A proxy is a 3rd party server that enables you to route your request through their servers and use their IP address in the process. When using a proxy, the website you are making the request to no longer sees your IP address but the IP address of the proxy, giving you the ability to scrape the web anonymously if you choose.

Currently, the world is transitioning from IPv4 to a newer standard called IPv6. This newer version will allow for the creation of more IP addresses. However, in the proxy business IPv6 are still not a big thing so most IPs still use the IPv4 standard.

When scraping a website, we recommend that you use a 3rd party proxy and set your company name as the user agent so the website owner can contact you if your scraping is overburdening their servers or if they would like you to stop scraping the data displayed on their website.
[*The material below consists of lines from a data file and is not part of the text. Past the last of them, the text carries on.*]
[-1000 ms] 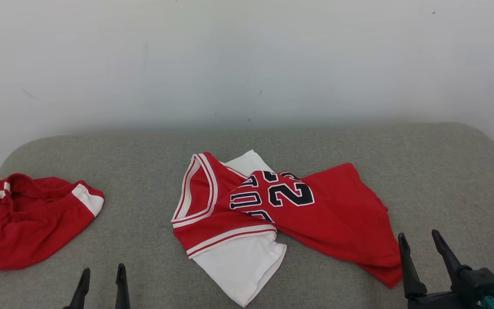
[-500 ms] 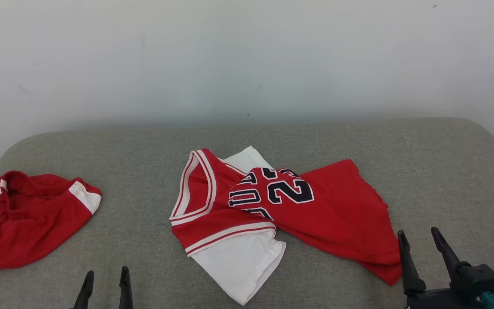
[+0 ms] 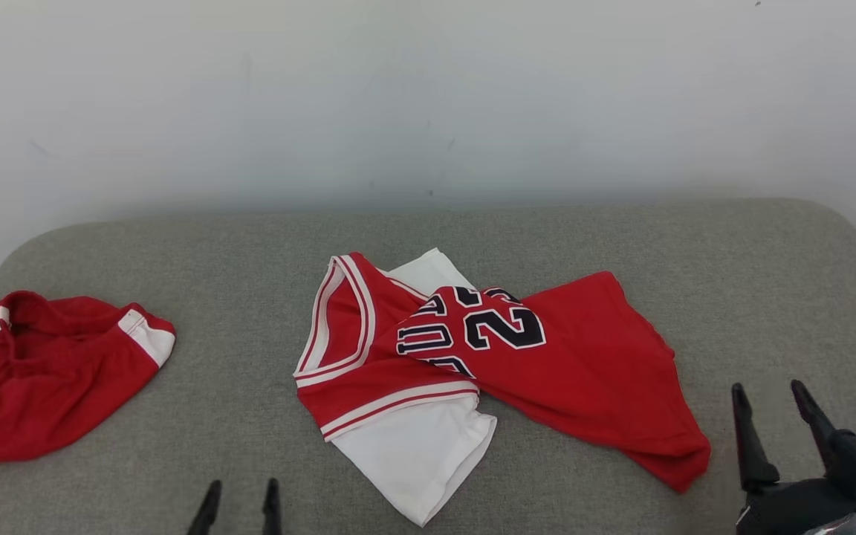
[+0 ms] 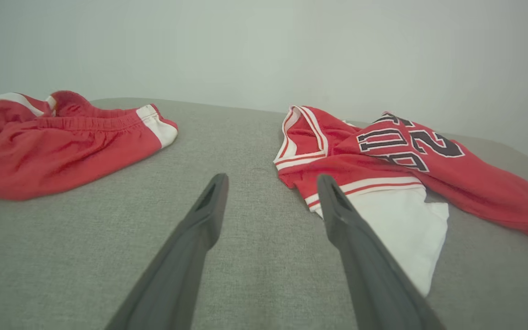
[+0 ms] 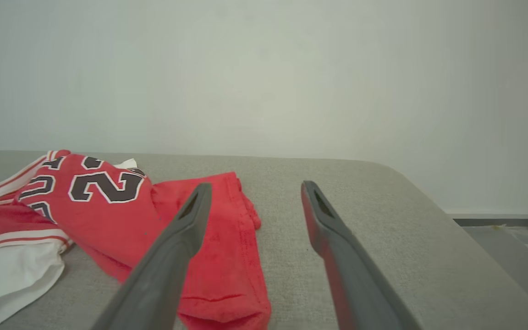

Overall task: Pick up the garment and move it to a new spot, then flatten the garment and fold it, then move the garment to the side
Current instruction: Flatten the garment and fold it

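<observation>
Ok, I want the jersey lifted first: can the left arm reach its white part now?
Probably yes. The left end effector is open, and only bare grey padding lies between it and the white part of the jersey; the red shorts lie off to its left.

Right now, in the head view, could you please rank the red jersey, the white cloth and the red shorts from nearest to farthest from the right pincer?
From the right pincer:
1. Red jersey, just to its left.
2. White cloth, at the centre.
3. Red shorts, far left.
</observation>
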You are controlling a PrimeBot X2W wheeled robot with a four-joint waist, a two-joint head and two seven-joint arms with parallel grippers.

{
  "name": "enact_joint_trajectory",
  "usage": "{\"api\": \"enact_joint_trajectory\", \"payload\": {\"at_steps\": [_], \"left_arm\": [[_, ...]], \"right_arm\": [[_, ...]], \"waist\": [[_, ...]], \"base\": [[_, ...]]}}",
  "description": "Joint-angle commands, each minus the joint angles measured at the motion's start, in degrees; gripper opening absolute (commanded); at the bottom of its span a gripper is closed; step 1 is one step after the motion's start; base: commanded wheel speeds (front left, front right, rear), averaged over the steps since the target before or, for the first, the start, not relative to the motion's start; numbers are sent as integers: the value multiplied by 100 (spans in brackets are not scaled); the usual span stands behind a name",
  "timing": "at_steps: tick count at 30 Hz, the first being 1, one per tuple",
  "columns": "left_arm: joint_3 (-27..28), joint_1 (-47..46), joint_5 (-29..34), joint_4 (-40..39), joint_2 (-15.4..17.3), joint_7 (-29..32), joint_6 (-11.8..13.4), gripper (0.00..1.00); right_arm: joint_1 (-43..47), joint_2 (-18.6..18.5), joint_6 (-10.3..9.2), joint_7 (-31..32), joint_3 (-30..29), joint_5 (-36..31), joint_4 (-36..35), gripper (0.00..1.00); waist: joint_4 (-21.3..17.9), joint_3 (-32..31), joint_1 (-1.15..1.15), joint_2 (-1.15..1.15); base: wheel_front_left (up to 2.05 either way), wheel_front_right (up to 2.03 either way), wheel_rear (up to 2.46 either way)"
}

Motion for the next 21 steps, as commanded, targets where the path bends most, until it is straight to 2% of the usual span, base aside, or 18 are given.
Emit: {"api": "enact_joint_trajectory", "payload": {"at_steps": [1,7,14,21], "left_arm": [[-221,-151,-33,161,-6,61,-73,100],[-841,-545,-361,836,6,537,-146,100],[-1518,-1317,-1033,1649,2,717,216,100],[-1961,-1796,-1635,2032,5,685,507,100]], "right_arm": [[-88,-91,3,233,-161,61,88,100],[-484,-307,3,1133,-370,182,551,100],[-1289,-460,3,1957,-191,421,1446,100],[-1743,-557,3,2337,437,778,2090,100]], "waist": [[1,32,0,0],[-83,262,0,0],[-221,833,0,0],[-238,1071,0,0]], "base": [[0,0,0],[0,0,0],[0,0,0],[0,0,0]]}}
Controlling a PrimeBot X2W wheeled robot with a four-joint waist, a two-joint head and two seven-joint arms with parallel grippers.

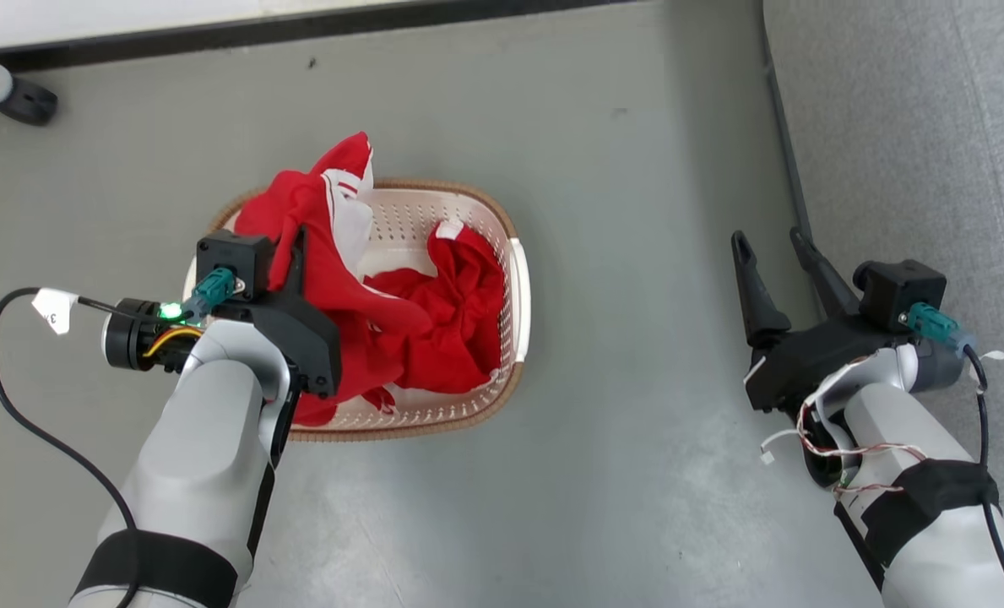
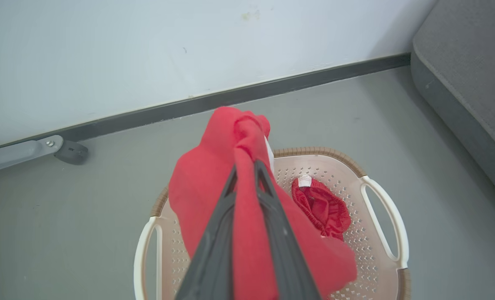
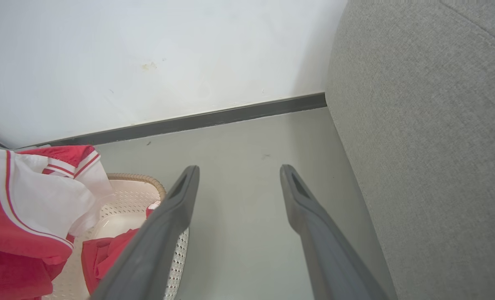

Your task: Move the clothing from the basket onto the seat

There are a number of reasons why proxies are important for web scraping:

  1. Using a proxy (especially a pool of proxies - more on this later) allows you to crawl a website much more reliably. Significantly reducing the chances that your spider will get banned or blocked.
  2. Using a proxy enables you to make your request from a specific geographical region or device (mobile IPs for example) which enable you to see the specific content that the website displays for that given location or device. This is extremely valuable when scraping product data from online retailers.
  3. Using a proxy pool allows you to make a higher volume of requests to a target website without being banned.
  4. Using a proxy allows you to get around blanket IP bans some websites impose. Example: it is common for websites to block requests from AWS because there is a track record of some malicious actors overloading websites with large volumes of requests using AWS servers. 
  5. Using a proxies enables you to make unlimited concurrent sessions to the same or different websites.

Why use a proxy pool?

Ok, we now know what proxies are, but how do you use them as part of your web scraping?

In a similar way to if we only use our own IP address to scrape a website, if you only use one proxy to scrape a website this will reduce your crawling reliability, geotargeting options, and the number of concurrent requests you can make.

As a result, you need to build a pool of proxies that you can route your requests through. Splitting the amount of traffic over a large number of proxies.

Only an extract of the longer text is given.